The between-ness centrality for the goat movement network was high for
two nodes in Ward II and one node each in Wards I and III, reflecting
the many steps connecting nodes to one another. Villages F and H both in
Ward II, Village E in Ward I and Village O in Ward III, appear to be
more important than the other nodes by this measure. This suggests that
more animals pass through these nodes relative to the other nodes of the
network. Interestingly, in 2017, a SAT2 FMD outbreak was reported in
Village E (Ward I), one of the communities with high between-ness
centrality measure for the goat movement network (OIE-WAHID, 2017).
In 2019, two SAT2 FMD outbreaks (DAFF, 2019a; DAFF, 2019b) were reported
in the FMD free zone of Limpopo Province, which were linked to animal
movements but not associated with the study area. However, on the
3rd of March 2020, a SAT2 FMD outbreak was reported at
Villages J, M and K (Ward III) which subsequently spread to Villages E
and A (Ward I) by the second week of April, 2020 (Mr Solly Mokone,
Animal Health Technician, personal communication). From our study,
Villages J and M are the most influential nodes in cattle movements as
demonstrated by their out-degree centrality measures. The rapid spread
from the three initial villages is therefore consistent with the
expectations based on the current findings.
Goats have been described to be “silent shedders” of FMD without
showing obvious clinical signs and sickness behaviours. These facts make
it very difficult to identify infected goats that might pose a threat
for the spread of disease through animal movements. The results of this
study indicate that goats are moved by communal farmers out of the study
area without official movement permits, although, the absolute number of
movements appears to be low. The study also identified communities at
high risk of disease occurrence and communities that might play
important roles in subsequent disease spread. Four locations in the
(former) FMD free zone of the country (Nelspruit, Tzaneen, Barberton and
Leboeng) were identified as having connections with movement of goats
from the study area and this calls for careful monitoring to mitigate
the potential spread of FMD from the FMD protection zone.

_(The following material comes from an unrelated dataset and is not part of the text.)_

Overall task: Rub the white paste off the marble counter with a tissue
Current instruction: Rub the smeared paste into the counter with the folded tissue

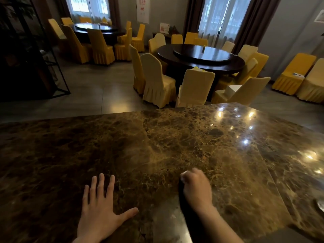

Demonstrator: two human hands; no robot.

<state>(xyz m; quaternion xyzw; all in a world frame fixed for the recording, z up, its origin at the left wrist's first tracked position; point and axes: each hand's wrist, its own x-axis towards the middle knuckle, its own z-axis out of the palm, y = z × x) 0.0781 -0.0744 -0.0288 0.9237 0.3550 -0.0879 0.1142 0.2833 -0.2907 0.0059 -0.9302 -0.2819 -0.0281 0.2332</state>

The results of this study should be interpreted considering several
limitations. A goat identification system and an organized database are
not in use within the study area, even though each ward has a small
stock register. Therefore, it was not possible to verify the movement of
individual animals. Animal movement data derived in this study were
solely based on interviews and subject to recall bias and purposeful
misinformation. We were unable to follow up each origin and destination
reported by the respondents outside of the study area due to limited
budgets and resources. Other limitations to the study include the
limited study area and the lack of production records for the
verification of herd additions and subtractions.
The results of this study suggest the need to improve control measures
within FMD protection zones and high-risk production sectors in disease
endemic countries. We recommend the following: control goat movements
via official movement permit systems, establish organized goat auction
points or markets to control trader activities, initiate traceable
livestock identification systems, develop databases for livestock
movements and improve surveillance and inspection of FMD in goats within
FMD protection zones and regions with high-risk production sectors such
as dairy industries.
Cattle entering communities with high in-degree measures should be
properly inspected and ensured that they have originated from herds that
were vaccinated against FMD. Farmers moving cattle from the communities
with high out-degree measures should ensure that their animals are
vaccinated against FMD and that they are inspected and issued official
movement permits in compliance with the local disease control policy.
Presented information could be used to improve FMD control not only
within the study area, adoption in other rural settings of southern
Africa could improve the progressive control of FMD in general.